Your objective>
Without changing a single word, output each entry.

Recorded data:
◆ ◆ ◆
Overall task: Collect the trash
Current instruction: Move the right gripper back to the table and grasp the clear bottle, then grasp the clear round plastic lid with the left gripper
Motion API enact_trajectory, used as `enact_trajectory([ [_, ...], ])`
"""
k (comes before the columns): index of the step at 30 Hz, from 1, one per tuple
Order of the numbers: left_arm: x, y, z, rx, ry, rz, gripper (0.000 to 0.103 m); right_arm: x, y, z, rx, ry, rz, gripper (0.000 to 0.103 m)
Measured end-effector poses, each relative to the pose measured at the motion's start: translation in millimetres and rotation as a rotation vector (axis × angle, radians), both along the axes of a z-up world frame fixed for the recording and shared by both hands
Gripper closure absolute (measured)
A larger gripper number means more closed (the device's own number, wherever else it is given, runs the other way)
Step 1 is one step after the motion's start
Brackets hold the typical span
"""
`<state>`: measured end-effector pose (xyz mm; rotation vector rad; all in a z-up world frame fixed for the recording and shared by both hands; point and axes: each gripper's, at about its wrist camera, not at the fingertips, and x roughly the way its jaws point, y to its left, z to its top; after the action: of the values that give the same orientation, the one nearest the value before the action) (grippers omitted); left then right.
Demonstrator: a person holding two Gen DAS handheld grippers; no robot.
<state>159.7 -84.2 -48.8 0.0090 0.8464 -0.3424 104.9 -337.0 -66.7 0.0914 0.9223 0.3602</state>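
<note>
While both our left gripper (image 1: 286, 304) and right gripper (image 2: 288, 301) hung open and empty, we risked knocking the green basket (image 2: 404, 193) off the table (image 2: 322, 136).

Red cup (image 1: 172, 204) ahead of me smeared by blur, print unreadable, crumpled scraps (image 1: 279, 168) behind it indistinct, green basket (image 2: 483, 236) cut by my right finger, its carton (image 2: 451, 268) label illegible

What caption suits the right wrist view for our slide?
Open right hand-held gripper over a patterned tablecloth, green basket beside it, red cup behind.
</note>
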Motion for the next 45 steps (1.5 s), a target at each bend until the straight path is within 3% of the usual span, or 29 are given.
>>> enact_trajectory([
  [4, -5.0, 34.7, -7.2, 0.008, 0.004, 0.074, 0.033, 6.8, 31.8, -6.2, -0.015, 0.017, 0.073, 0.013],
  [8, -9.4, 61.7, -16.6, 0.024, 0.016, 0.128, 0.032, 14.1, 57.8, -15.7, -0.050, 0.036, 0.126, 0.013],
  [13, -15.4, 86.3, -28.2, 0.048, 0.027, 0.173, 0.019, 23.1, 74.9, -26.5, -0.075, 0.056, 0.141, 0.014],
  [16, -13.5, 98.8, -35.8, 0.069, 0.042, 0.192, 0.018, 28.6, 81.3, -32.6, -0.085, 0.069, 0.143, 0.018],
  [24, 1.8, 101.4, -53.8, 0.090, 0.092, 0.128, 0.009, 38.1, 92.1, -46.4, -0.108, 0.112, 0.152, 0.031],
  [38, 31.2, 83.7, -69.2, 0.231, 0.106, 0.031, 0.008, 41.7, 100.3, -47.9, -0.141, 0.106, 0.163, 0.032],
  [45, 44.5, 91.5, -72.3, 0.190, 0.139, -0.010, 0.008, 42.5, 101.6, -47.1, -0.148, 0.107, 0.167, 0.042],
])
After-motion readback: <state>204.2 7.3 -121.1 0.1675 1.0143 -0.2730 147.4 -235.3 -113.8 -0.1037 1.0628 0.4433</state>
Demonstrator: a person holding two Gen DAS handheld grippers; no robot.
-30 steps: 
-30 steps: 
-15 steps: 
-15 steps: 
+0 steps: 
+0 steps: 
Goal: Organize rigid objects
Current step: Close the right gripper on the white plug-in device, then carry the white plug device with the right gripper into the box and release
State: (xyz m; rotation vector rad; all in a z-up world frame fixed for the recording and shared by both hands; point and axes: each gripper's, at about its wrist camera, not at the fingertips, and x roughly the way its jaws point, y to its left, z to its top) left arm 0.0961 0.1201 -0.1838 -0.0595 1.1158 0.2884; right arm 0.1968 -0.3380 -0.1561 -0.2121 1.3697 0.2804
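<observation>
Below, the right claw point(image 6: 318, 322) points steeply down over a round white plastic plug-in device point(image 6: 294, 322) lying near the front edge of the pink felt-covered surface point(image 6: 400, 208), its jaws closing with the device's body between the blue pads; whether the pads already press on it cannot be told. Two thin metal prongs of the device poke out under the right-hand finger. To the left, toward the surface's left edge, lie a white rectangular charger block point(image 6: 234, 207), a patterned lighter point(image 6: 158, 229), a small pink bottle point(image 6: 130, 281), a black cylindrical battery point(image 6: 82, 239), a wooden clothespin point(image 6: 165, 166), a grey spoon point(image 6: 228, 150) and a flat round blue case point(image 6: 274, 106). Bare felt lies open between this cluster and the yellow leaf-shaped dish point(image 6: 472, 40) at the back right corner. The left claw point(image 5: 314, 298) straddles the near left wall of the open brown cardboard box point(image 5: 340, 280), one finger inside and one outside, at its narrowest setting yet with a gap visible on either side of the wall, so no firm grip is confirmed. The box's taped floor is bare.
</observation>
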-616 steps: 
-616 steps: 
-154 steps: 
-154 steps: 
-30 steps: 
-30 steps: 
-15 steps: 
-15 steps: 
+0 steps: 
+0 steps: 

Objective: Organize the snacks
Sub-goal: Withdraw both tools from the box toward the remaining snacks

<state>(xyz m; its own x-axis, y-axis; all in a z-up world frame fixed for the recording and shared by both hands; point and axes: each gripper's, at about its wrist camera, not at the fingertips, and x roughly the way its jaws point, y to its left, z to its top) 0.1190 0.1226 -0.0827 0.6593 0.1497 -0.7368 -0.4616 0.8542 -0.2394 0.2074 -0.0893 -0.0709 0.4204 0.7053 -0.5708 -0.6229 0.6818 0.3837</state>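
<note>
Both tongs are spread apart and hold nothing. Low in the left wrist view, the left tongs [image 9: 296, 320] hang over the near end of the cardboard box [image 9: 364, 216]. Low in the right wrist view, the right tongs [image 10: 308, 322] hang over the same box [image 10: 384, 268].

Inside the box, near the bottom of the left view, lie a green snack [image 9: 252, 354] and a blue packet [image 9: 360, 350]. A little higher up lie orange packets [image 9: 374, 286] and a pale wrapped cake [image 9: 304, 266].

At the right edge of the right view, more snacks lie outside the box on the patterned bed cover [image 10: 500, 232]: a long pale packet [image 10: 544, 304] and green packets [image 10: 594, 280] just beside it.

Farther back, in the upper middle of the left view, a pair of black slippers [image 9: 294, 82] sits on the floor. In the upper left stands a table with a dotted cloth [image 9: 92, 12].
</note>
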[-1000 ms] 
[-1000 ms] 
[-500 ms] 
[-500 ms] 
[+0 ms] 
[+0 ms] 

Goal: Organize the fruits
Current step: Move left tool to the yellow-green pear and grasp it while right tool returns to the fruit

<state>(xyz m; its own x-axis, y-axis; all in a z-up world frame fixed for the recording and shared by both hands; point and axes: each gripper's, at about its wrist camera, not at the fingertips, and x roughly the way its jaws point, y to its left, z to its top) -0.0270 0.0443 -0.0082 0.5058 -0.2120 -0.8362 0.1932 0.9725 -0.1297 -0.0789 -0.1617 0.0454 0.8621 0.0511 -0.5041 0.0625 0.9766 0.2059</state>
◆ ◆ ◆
Your solution>
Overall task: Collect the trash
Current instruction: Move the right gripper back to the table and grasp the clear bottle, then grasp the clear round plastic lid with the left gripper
Motion API enact_trajectory, used as `enact_trajectory([ [_, ...], ])`
"""
k (comes before the columns): index of the step at 30 Hz, from 1, one per tuple
Order of the numbers: left_arm: x, y, z, rx, ry, rz, gripper (0.000 to 0.103 m); right_arm: x, y, z, rx, ry, rz, gripper (0.000 to 0.103 m)
Measured end-effector poses, each relative to the pose measured at the motion's start: translation in millimetres and rotation as a rotation vector (axis × angle, radians), both along the axes of a z-up world frame fixed for the recording and shared by both hands
Gripper closure absolute (measured)
A larger gripper number means more closed (the device's own number, wherever else it is given, runs the other way)
Step 1 is one step after the motion's start
Brackets hold the typical span
"""
`<state>`: measured end-effector pose (xyz mm; rotation vector rad; all in a z-up world frame fixed for the recording and shared by both hands; point and axes: each gripper's, at about its wrist camera, not at the fingertips, and x roughly the way its jaws point, y to its left, z to its top; after the action: of the values that give the same orientation, the one nearest the value before the action) (grippers omitted); left then right.
Demonstrator: a person holding two Gen DAS handheld grippers; no robot.
<state>159.7 -84.2 -48.8 0.0090 0.8464 -0.3424 104.9 -337.0 -66.7 0.0914 0.9223 0.3602</state>
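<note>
While both our left gripper (image 1: 286, 304) and right gripper (image 2: 288, 301) hung open and empty, we risked knocking the green basket (image 2: 404, 193) off the table (image 2: 322, 136).

Red cup (image 1: 172, 204) ahead of me smeared by blur, print unreadable, crumpled scraps (image 1: 279, 168) behind it indistinct, green basket (image 2: 483, 236) cut by my right finger, its carton (image 2: 451, 268) label illegible

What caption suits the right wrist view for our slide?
Open right hand-held gripper over a patterned tablecloth, green basket beside it, red cup behind.
</note>
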Motion for the next 45 steps (1.5 s), a target at each bend until the straight path is within 3% of the usual span, or 29 are given.
>>> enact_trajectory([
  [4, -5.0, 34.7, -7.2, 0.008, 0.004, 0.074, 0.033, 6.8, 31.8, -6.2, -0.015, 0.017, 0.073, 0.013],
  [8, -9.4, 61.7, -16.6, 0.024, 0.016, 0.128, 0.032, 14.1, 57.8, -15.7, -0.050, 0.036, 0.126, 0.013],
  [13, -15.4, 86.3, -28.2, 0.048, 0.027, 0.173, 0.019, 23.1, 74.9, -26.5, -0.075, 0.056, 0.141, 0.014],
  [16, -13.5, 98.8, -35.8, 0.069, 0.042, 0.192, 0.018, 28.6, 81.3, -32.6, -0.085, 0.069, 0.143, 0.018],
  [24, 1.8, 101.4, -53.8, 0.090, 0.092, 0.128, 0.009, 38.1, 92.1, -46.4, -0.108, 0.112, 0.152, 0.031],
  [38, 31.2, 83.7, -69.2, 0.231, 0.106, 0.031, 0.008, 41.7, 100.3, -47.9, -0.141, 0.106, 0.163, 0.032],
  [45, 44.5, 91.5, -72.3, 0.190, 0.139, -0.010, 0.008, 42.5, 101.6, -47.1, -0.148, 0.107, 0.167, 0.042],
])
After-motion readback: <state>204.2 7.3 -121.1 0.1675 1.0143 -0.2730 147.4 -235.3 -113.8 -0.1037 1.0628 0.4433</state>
Demonstrator: a person holding two Gen DAS handheld grippers; no robot.
-30 steps: 
-30 steps: 
-15 steps: 
-15 steps: 
+0 steps: 
+0 steps: 
Goal: Organize rigid objects
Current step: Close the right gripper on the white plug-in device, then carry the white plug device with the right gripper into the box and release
State: (xyz m; rotation vector rad; all in a z-up world frame fixed for the recording and shared by both hands; point and axes: each gripper's, at about its wrist camera, not at the fingertips, and x roughly the way its jaws point, y to its left, z to its top) left arm 0.0961 0.1201 -0.1838 -0.0595 1.1158 0.2884; right arm 0.1968 -0.3380 -0.1561 -0.2121 1.3697 0.2804
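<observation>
Below, the right claw point(image 6: 318, 322) points steeply down over a round white plastic plug-in device point(image 6: 294, 322) lying near the front edge of the pink felt-covered surface point(image 6: 400, 208), its jaws closing with the device's body between the blue pads; whether the pads already press on it cannot be told. Two thin metal prongs of the device poke out under the right-hand finger. To the left, toward the surface's left edge, lie a white rectangular charger block point(image 6: 234, 207), a patterned lighter point(image 6: 158, 229), a small pink bottle point(image 6: 130, 281), a black cylindrical battery point(image 6: 82, 239), a wooden clothespin point(image 6: 165, 166), a grey spoon point(image 6: 228, 150) and a flat round blue case point(image 6: 274, 106). Bare felt lies open between this cluster and the yellow leaf-shaped dish point(image 6: 472, 40) at the back right corner. The left claw point(image 5: 314, 298) straddles the near left wall of the open brown cardboard box point(image 5: 340, 280), one finger inside and one outside, at its narrowest setting yet with a gap visible on either side of the wall, so no firm grip is confirmed. The box's taped floor is bare.
</observation>
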-616 steps: 
-616 steps: 
-154 steps: 
-154 steps: 
-30 steps: 
-30 steps: 
-15 steps: 
-15 steps: 
+0 steps: 
+0 steps: 

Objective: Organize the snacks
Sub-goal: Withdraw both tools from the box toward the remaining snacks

<state>(xyz m; its own x-axis, y-axis; all in a z-up world frame fixed for the recording and shared by both hands; point and axes: each gripper's, at about its wrist camera, not at the fingertips, and x roughly the way its jaws point, y to its left, z to its top) 0.1190 0.1226 -0.0827 0.6593 0.1497 -0.7368 -0.4616 0.8542 -0.2394 0.2074 -0.0893 -0.0709 0.4204 0.7053 -0.5708 -0.6229 0.6818 0.3837</state>
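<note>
Both tongs are spread apart and hold nothing. Low in the left wrist view, the left tongs [image 9: 296, 320] hang over the near end of the cardboard box [image 9: 364, 216]. Low in the right wrist view, the right tongs [image 10: 308, 322] hang over the same box [image 10: 384, 268].

Inside the box, near the bottom of the left view, lie a green snack [image 9: 252, 354] and a blue packet [image 9: 360, 350]. A little higher up lie orange packets [image 9: 374, 286] and a pale wrapped cake [image 9: 304, 266].

At the right edge of the right view, more snacks lie outside the box on the patterned bed cover [image 10: 500, 232]: a long pale packet [image 10: 544, 304] and green packets [image 10: 594, 280] just beside it.

Farther back, in the upper middle of the left view, a pair of black slippers [image 9: 294, 82] sits on the floor. In the upper left stands a table with a dotted cloth [image 9: 92, 12].
</note>
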[-1000 ms] 
[-1000 ms] 
[-500 ms] 
[-500 ms] 
[+0 ms] 
[+0 ms] 

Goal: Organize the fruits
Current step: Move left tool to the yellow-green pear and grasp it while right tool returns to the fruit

<state>(xyz m; its own x-axis, y-axis; all in a z-up world frame fixed for the recording and shared by both hands; point and axes: each gripper's, at about its wrist camera, not at the fingertips, and x roughly the way its jaws point, y to its left, z to its top) -0.0270 0.0443 -0.0082 0.5058 -0.2120 -0.8362 0.1932 0.9725 -0.1297 -0.0789 -0.1617 0.0454 0.8621 0.0511 -0.5041 0.0625 0.9766 0.2059</state>

The exercise requires no further output.